E-Invoicing: Der lange Weg zur europäischen elektronischen Rechnung

Inhaltsübersicht:


XRechnung, ZUGFeRD 2.0 bzw. Factur-X in Deutschland und Frankreich, »ZUGFeRCH« in der Schweiz, Svefaktura in Schweden, e-Fatura und das SII (Sistema de Suministro Inmediato de Informacion) in Spanien, FatturaPA XML und SdI (Sistema di Interscambio) in Italien, System NAV (Nemzeti Adó- és Vámhivatal) in Ungarn und eine am 27. November 2018 in Kraft getretene EU-Norm EN16931: Bei so vielen verschiedenen E-Rechnungsformaten und -systemen sowie be- oder in Kürze anstehenden Verpflichtungen zu elektronischen Übermittlungsverfahren kann man in Europa leicht den Überblick verlieren. Auch international kommen immer mehr Vorgaben dazu1. Doch was bedeutet das für Unternehmen? Sind deren Finanzabteilungen sowie Softwarelösungen darauf vorbereitet? Wie sieht es mit einem alles vereinfachenden europäischen Standard aus? Und was können AFI Lösungen in diesem Zusammenhang leisten?
 

Die öffentliche Verwaltung als Treiber der Digitalisierung

Verschiedene E-Invoicing-Formate und -Verfahren, neue EU-Richtlinien zu E-Rechnungen oder länderspezifische Übermittlungsvorgaben bringen viele Veränderungen für Unternehmen in Europa mit. Die öffentliche Verwaltung hat die Vorteile der Digitalisierung erkannt und treibt diese konsequent voran. Staatliche Organe können in ihrer Position auch entsprechend Druck auf ihre Geschäftspartner aus der Wirtschaft ausüben, die ohne Teilnahme am elektronischen Austauschverfahren etwa nicht an öffentlichen Ausschreibungen teilnehmen können. 
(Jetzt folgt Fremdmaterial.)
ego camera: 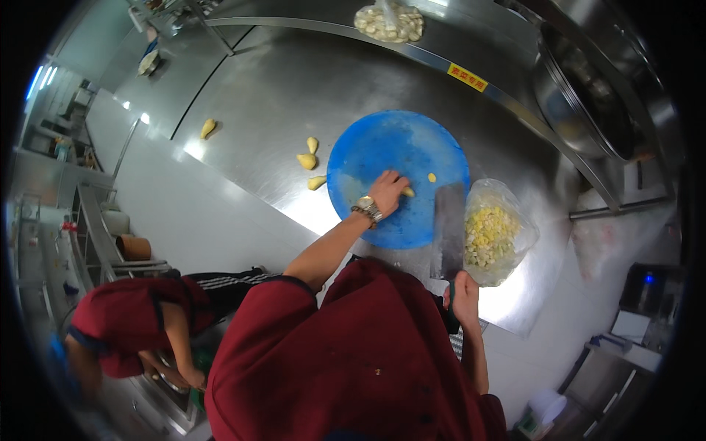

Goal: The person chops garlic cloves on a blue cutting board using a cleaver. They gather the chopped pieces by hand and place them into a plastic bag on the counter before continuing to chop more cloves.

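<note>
A round blue cutting board (394,149) lies on the steel table. My left hand (386,193), with a watch and bracelet at the wrist, rests on the board with its fingers over a yellow vegetable piece (407,192), which they partly hide. In my right hand (466,297) is the green handle of a cleaver (448,231). Its broad blade overlaps the board's right edge in this view. A thin yellow slice (432,177) lies on the board, up and left of the blade. To the right, a clear plastic bag (527,234) holds chopped yellow and pale pieces (491,231).
Several whole yellow vegetables (306,161) lie left of the board. A tied bag of pale slices (389,23) sits on the raised steel shelf (309,23). Large metal bowls (573,105) stand at the right. Behind on the left, another person (138,320) bends over a sink.
</note>
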The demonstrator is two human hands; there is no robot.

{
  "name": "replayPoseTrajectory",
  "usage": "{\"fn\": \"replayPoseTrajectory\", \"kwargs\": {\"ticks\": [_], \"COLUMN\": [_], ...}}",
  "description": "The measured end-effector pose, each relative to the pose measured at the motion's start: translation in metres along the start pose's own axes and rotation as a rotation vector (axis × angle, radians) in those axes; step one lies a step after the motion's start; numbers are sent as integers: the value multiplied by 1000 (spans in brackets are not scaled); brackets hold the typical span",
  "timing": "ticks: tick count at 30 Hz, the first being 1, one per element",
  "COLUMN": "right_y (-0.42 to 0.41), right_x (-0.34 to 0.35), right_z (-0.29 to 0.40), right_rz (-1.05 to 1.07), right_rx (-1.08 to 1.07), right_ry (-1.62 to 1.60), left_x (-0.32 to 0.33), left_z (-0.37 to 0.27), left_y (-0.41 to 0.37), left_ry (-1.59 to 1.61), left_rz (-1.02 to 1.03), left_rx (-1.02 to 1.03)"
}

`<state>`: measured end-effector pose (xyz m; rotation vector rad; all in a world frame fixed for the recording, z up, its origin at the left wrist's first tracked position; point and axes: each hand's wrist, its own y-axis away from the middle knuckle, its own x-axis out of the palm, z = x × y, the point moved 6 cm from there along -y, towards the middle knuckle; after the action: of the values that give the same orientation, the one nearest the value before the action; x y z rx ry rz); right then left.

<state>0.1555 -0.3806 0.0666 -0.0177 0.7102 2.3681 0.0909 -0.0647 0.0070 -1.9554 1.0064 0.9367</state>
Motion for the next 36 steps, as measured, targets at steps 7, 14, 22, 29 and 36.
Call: {"fn": "replayPoseTrajectory", "kwargs": {"ticks": [7, 14, 22, 29, 36], "right_y": [-23, -27, -37, -31, -50], "right_x": [43, 57, 77, 73, 82], "right_z": [10, 30, 43, 63, 51], "right_rz": [22, -91, 4, 62, 125], "right_rx": [-14, -145, -264, -428, -372], "right_ry": [212, 520, 848, 987, 995], "left_x": [-25, -28, -15, -7, -13], "left_z": [13, 20, 23, 26, 24], "left_y": [60, 91, 72, 71, 68], "left_ry": [76, 245, 195, 173, 191], "left_rz": [-38, -173, -206, -158, -148], "left_rx": [224, 58, 68, 19, 16]}}
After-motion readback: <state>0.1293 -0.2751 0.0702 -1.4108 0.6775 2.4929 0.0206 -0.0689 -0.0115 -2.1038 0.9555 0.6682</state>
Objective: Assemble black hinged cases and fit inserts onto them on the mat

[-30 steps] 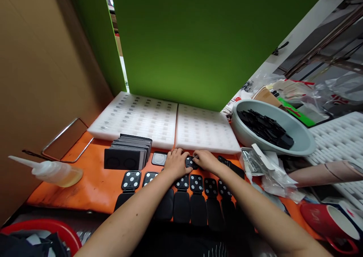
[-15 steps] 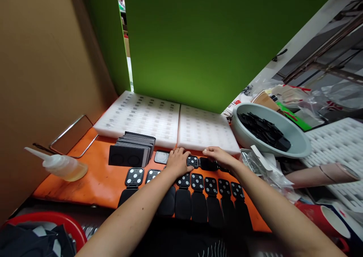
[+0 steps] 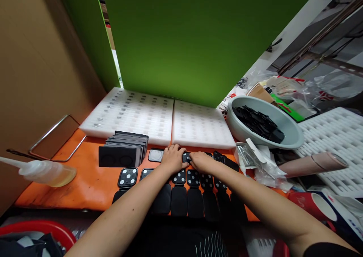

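Several small black hinged cases lie opened out in a row, their upper halves marked with white dots, such as the case (image 3: 179, 177) at mid-row. Behind that row, a dotted black case (image 3: 186, 157) shows between my two hands. My left hand (image 3: 173, 160) grips its left side, with the thumb at the near edge and the fingers at the far edge. My right hand (image 3: 202, 162) has its fingers closed at the case's right side; the fingertips are partly hidden. Left of my left hand lies a pale, glossy square piece (image 3: 155, 155).
White foam trays (image 3: 133, 115) stand behind the hands, before a green panel (image 3: 181, 41). At left are a stack of black cards (image 3: 117, 156) and a squeeze bottle (image 3: 53, 172). A grey basin (image 3: 295, 130) of black pieces and a red mug (image 3: 307, 204) stand at right.
My right hand has moved left and closed in beside my left hand at the dotted case. My left hand keeps its place on it. The whole view has shifted slightly.
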Demonstrator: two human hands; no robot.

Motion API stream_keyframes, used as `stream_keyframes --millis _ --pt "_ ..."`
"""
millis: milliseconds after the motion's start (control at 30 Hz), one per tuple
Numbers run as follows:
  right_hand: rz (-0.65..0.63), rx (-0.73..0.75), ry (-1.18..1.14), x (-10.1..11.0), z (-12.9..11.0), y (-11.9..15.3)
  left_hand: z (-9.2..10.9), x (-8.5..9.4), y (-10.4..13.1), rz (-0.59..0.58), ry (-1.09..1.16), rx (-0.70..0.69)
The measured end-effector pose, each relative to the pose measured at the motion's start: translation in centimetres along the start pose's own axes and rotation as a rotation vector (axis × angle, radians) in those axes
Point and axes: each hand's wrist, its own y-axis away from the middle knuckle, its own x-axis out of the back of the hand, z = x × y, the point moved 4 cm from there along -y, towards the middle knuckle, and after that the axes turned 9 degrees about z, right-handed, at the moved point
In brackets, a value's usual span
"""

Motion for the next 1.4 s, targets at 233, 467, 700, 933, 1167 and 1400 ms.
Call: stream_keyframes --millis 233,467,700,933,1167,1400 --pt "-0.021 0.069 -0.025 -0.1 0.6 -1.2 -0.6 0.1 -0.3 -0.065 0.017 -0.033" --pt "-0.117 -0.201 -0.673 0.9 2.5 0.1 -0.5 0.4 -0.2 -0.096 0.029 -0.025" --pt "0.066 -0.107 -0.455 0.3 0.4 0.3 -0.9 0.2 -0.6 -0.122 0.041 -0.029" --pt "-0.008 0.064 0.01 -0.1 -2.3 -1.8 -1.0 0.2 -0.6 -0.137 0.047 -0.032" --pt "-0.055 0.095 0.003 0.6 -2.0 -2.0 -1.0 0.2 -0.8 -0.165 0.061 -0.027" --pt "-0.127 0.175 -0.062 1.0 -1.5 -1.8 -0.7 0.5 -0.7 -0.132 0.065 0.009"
Aktuelles zum Thema: »E-Rechnungspflicht? Die Zukunft der E-Rechnung in Deutschland«

Vorteile von E-Invoicing

Die Vorteile solcher E-Invoicing-Verfahren stellen sich relativ eindeutig dar – sofern alle mitspielen. Verglichen mit papierbasierten Prozessen ließen sich laut einer Billentis-Studie auf dem elektronischen Weg alleine bei der Sicherstellung der Steuerkonformität 8 bis zu 38 Prozent an Kosten einsparen.2 Die europäische Kommission schätzt das Einsparvolumen allein in Deutschland auf 30 bis 40 Euro pro elektronischer Rechnung, was einer durchschnittlichen jährlichen Entlastung von 4,3 bis 8,9 Milliarden Euro entspräche.3 Zudem werden gleichzeitig Umweltressourcen geschont.
 

Nationale Vorgaben in Europa

In vielen Fällen haben nationale Regierungen obligatorische elektronische Übermittlungsverfahren, Clearance-Modelle oder steuerrechtliche Meldepflichten eingeführt, um etwa einer »Schattenwirtschaft« oder dem Steuerbetrug zuvorzukommen. Zum Beispiel ist es seit dem 01.01.2019 in Italien für alle Transaktionen zwischen in Italien gegründeten Privatunternehmen und den dortigen Behörden gesetzlich vorgeschrieben, Rechnungen im hierfür vorgesehenen XML-Format FatturaPA zu erzeugen und über die dafür erstellte Austauschplattform SdI zu übermitteln. Größere Unternehmen sollen ihr ERP-System über eine Schnittstelle direkt an das SdI anbinden können, um die Verarbeitung von Rechnungen und den dazugehörigen Rückmeldungen zu automatisieren. In Spanien (seit dem 01.07.2017) und Ungarn (seit dem 01.08.2018) gelten bereits Meldesysteme für eine Umsatzsteuerübermittlung in Echtzeit, was elektronische Rechnungen und Rechnungssysteme voraussetzt. Wird in diesen Ländern der Fiskus nicht rechtzeitig oder gar nicht informiert, drohen Strafzahlungen.
 

E-Rechnungen: Wer, wie, was?

Es tut sich also gerade viel im Bereich E-Government bzw. E-Invoicing in Europa. Unternehmen müssen aufmerksam bleiben, um nicht den Anschluss zu verpassen. Die aktuelle Berichterstattung dazu scheint allerdings nicht besonders laut stattzufinden. Man muss offenbar erst einmal in einschlägigen News-Portalen sowie Blogs stöbern, um Informationen zu den jüngsten Entwicklungen auf dem E-Rechnungsmarkt zu erhalten. Ob alle Unternehmen bereits Bescheid wissen sei einmal dahingestellt. Jedoch scheinen Fragen naheliegend, wie etwa, ob das eigene Unternehmen im Zusammenhang mit FatturaPA XML, EN16931 und Co. bereits gut aufgestellt ist. Können die eigenen Rechnungsverarbeitungslösungen oder ERP-Systeme die jetzigen und kommenden EU- sowie Länder-Vorgaben und Übermittlungsverfahren überhaupt abbilden? Und was ist eigentlich mit einem europäischen Standard für E-Invoicing, der länderspezifische Anpassungen obsolet machen würde?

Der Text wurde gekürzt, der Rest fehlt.